A natural language grammar specifies allowable sentence structures in terms of basic syntactic categories such as nouns and verbs, and allows us to determine the structure of the sentence. It is defined in a similar way to a grammar for a programming language, though tends to be more complex, and the notations used are somewhat different. Because of the complexity of natural language a given grammar is unlikely to cover all possible syntactically acceptable sentences.
[Note: In Natural language we don't usually parse language in order to check that it is correct. We parse it in order to determine the structure and help work out the meaning. But most grammars are just concerned with the structure of ``correct'' English, as it gets much more complex to parse if you allow bad English.]
A starting point for describing the structure of a natural language is to use a context free grammar (as often used to describe the syntax of programming languages). Suppose we want a grammar that will parse sentences like:
but we want to exclude incorrect sentences like:
A simple grammar that deals with this is the following:
1 sentence --> noun_phrase, verb_phrase. 2 noun_phrase --> proper_name. 3 noun_phrase --> determiner, noun. 4 verb_phrase --> verb, noun_phrase. proper_name --> [Mary]. proper_name --> [John]. noun --> [schizophrenic]. noun --> [biscuit]. verb --> [ate]. verb --> [kissed]. determiner --> [the].
The notation is similar to that sometimes used for grammars of programming languages. A sentence consists of a noun phrase and a verb phrase. A noun phrase consists of either a proper noun (using rule 2) or a determiner (e.g., the, a) and a noun. A verb phrase consists of a verb (e.g., ate) and a noun phrase. The rules at the end are really like dictionary entries, which state the syntactic category of different words. Basic syntactic categories such as ``noun'' and ``verb'' are terminal symbols in the grammar, as they can not be expanded into lower level categories. (We put words in square brackets because thats the way it is generally done in Prolog's built in grammar notation).
If we consider the example sentences above, the sentence ``John ate the biscuit'' consists of a noun phrase ``John'' and a verb phrase ``ate the biscuit''. The noun phrase is just a proper noun, while the verb phrase consists of a verb ``ate'' and another noun phrase (``the biscuit''). This noun phrase consists of a determiner ``the'' and a noun ``biscuit''. The incorrect sentences will be excluded by the grammar. For example, ``biscuit lion kissed'' starts with two nouns, which is not allowed in the grammar. However, some odd sentences will be allowed, such as ``The biscuit kissed John''. This sentence is syntactically acceptable, just semantically odd, so should still be parsed.

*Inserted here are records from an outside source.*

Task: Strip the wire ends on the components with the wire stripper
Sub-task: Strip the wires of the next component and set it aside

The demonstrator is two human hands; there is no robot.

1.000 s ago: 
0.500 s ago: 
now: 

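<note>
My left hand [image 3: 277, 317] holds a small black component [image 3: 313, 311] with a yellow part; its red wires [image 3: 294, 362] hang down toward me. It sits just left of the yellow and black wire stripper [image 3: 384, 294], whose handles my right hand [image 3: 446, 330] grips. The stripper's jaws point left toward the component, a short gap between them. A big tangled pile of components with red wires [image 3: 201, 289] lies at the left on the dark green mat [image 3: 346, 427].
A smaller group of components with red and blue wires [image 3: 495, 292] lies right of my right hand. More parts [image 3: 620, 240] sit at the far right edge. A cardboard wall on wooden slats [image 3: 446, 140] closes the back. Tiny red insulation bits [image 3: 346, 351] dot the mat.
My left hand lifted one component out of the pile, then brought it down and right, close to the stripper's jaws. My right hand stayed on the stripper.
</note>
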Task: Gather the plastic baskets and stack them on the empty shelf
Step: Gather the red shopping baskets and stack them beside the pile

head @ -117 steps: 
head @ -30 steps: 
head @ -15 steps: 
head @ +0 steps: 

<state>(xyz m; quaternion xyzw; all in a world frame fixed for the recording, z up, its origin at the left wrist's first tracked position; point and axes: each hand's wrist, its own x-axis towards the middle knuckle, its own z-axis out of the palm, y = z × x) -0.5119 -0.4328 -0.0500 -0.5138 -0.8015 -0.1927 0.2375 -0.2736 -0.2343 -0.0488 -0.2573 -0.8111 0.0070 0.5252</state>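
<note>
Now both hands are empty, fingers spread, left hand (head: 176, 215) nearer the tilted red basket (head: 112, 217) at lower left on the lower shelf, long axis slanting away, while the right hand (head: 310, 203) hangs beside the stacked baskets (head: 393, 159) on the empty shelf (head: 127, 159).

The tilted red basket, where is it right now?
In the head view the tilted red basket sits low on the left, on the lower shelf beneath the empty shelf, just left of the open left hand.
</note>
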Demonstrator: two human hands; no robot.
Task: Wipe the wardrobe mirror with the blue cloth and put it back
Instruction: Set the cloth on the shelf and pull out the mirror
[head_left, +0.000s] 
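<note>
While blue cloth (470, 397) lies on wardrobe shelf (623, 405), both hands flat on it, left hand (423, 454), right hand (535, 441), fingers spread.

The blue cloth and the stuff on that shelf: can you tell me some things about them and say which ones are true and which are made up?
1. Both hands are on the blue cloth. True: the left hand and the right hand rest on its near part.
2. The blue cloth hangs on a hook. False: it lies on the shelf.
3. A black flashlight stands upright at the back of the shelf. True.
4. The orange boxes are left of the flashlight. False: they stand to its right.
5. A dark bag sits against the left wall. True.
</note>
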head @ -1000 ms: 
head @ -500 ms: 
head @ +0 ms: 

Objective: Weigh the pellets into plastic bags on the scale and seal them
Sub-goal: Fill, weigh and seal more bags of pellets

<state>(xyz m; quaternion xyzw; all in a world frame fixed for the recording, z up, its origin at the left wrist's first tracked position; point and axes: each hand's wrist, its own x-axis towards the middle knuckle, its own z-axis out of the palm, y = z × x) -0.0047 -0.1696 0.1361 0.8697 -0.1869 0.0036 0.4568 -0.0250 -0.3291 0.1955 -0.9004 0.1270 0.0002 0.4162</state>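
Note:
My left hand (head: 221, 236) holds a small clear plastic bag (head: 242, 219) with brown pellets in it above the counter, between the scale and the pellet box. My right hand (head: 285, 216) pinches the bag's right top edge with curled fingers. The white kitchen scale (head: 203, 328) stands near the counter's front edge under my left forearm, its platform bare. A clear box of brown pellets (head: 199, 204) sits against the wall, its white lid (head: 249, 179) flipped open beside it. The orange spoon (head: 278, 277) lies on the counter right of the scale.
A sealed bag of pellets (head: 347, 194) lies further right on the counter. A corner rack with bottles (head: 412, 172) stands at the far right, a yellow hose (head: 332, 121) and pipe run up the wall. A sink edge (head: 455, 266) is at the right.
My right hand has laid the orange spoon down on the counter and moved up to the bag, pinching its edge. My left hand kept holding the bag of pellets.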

For a given grammar we can illustrate the syntactic structure of the sentence by giving the parse tree, which shows how the sentence is broken down into different syntactic constituents. This kind of information may be useful for later semantic processing. Anyway, given the above grammar, the parse tree for ``John ate the lion'' would be:
Of course, the grammar given above is not really adequate to parse natural language properly. Consider the following two sentences:
If we have ``eat'' and ``eats'' categorised as verbs then, given the simple grammar above, the first sentence will be acceptable according to the grammar, while the second won't - we don't have any mention of adjectives in our grammar. To deal with the first problem we need to have some method of enforcing number/person agreement between subjects and verbs, so that things like ``I am..'' and ``We are ..'' are accepted, but ``I are ..'' and ``We am ..'' are not. To deal with the second problem we need to add further rules to our grammar.
To enforce subject-verb agreement the simplest method is to add arguments to our grammar rules. If we're only concerned about singular vs plural nouns (and assume that we don't have any first or second person pronouns), we might get the rules and dictionary entries which include the following:
sentence --> noun_phrase(Num), verb_phrase(Num). noun_phrase(Num) --> proper_name(Num). noun_phrase(Num) --> determiner(Num), noun(Num). verb_phrase(Num) --> verb(Num), noun_phrase(_). proper_name(sing) --> [mary]. noun(sing) --> [lion]. noun(plur) --> [lions]. det(sing) --> [the]. det(plur) --> [the]. verb(sing) --> [eats]. verb(plur) --> [eat].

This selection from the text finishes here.